How Much Do Welfare Programs Cost the U.S.? More Than You Ever Thought

 family at a distribution point by the Food Bank of the Southern Tier Mobile Food Pantry - Source: Spencer Platt/Getty Images

Spencer Platt/Getty Images

There’s a lot of push and pull between legislators and government officials as to just how much the government should get involved in public assistance. There are numerous welfare and social safety net programs, helping millions of families with housing and food assistance, child care, and education. But one of the biggest knocks against these programs is that they are costly, and at a time when government spending is under the microscope, these programs are in the cross hairs of deficit hawks everywhere.

Thanks to the results of a study from the University of California at Berkeley, we now have a more accurate idea of exactly how much funding these programs require. Many have hostile attitudes toward SNAP, unemployment insurance, and other programs, and if you’re going strictly off the price tag, it does look like there’s room to be concerned.

The total? $152.8 billion annually.

The study specifically looks at the relationship between working families — that is, “those that have at least one family member who works 27 or more weeks per year and 10 or more hours per week” — and the overarching effect of low wages. The findings show that the majority of families that are receiving government assistance in the form of one or more welfare programs are members of these families.

“Stagnating wages and decreased benefits are a problem not only for low-wage workers who increasingly cannot make ends meet, but also for the federal government as well as the 50 state governments that finance the public assistance programs many of these workers and their families turn to,” UC researchers Ken Jacobs, Ian Perry, and Jenifer MacGillvary write. “Nearly three-quarters (73%) of enrollees in America’s major public support programs are members of working families; the taxpayers bear a significant portion of the hidden costs of low-wage work in America.”

At the heart of the issue, the research finds, is the perpetual issue of stagnating wages and low-paying jobs.

Nearly $153 billion in public expenditures per year is nothing to sneeze at, and people should rightfully be concerned about the high price tag of these social programs. The problem is that the people who use these programs are in need, especially after many people were beaten back, in an economic sense, by the Great Recession.

Though many legislators conjure up images of lazy, parasitic do-nothings when discussing the costs of these programs, this study shows that that is an incorrect assessment of those receiving welfare — in fact, nearly three-quarters of them are working, and simply can’t bring in enough income to make ends meet. Now, there could be an endless debate as to whether a lot of these people should or could have made better decisions, or if they could go back to school for retraining, but that doesn’t help solve the immediate issue at hand, which is that there are millions of working families that need help.

But again, that help is coming at a rather monstrous price. For the government, and taxpayers concerned about possible abuse of these programs, what is there to do?

As you might have guessed, the Berkeley researchers suggest that the private sector — meaning employers — pick up the slack in the form of higher wages and better benefits for workers. That, they say, would allow the government to use taxpayer dollars to address other issues.

“Higher wages and increases in employer-provided health insurance would result in significant Medicaid savings that states and the federal government could apply to other programs and priorities,” the researchers write. “Overall, higher wages and employer-provided health care would lower both state and federal public assistance costs, and allow all levels of government to better target how their tax dollars are used.”

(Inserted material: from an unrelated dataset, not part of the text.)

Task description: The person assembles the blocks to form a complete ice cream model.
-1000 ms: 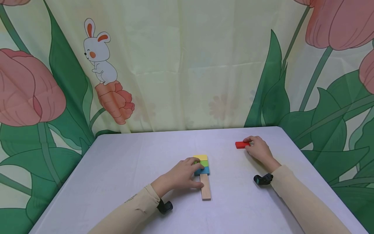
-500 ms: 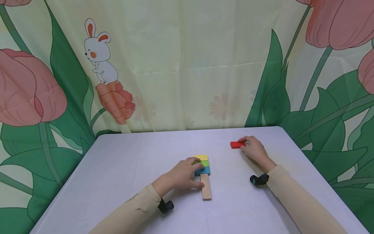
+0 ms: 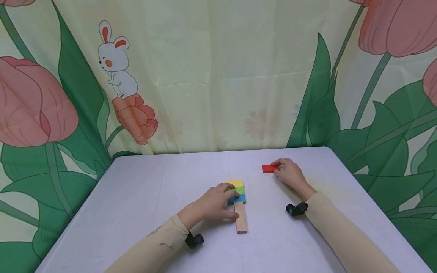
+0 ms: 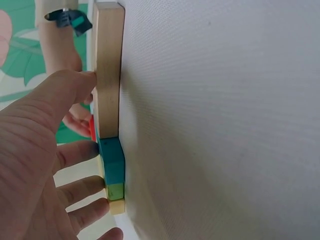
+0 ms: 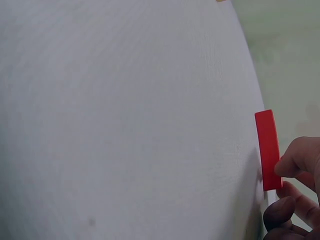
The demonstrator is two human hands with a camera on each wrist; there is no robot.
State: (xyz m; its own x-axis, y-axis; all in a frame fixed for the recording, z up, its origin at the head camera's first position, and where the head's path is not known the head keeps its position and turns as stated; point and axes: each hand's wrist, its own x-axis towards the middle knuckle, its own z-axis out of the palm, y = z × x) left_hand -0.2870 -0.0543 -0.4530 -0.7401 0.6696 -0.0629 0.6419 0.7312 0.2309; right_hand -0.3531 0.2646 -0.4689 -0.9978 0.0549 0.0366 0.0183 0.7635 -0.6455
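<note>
On the table lie a yellow block [image 3: 236,183], a green block [image 3: 239,190] and a blue block [image 3: 240,199], side by side in a row. A plain wooden block [image 3: 241,223] extends from the blue one toward the person. My left hand [image 3: 213,203] rests on these pieces, fingers spread: the thumb touches the wooden block and fingertips touch the coloured ones, as the left wrist view also shows. Farther back on the right, my right hand [image 3: 289,174] pinches one end of a red block [image 5: 268,150] between thumb and fingers.
A white cloth covers the table [image 3: 153,189]. Behind its far edge hangs a curtain [image 3: 218,76] printed with tulips and a rabbit. A small black camera is strapped on each wrist.
My right hand has moved left with the red block, bringing it closer to the coloured row. The left hand and the blocks under it have stayed in place.
</note>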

Of course, how we actually get to the point where employers are willing to extend those gratuities to employees is a different matter completely. It could involve instituting higher minimum wage laws, or simply waiting for the labor market to naturally readjust. Both of those approaches have potential downfalls, however. And getting legislators to agree on any kind of sound, agreeable strategy would be incredibly optimistic. For example, look at how far the Obama administration’s attempt to raise the minimum wage to $10.10 per hour went.

If anything, the Berkeley study gives us some insight as to not only how much welfare programs are costing American taxpayers, but also where, exactly, that money is going — with the majority headed to families who need it, and are still suffering at the hands of stagnant wage growth.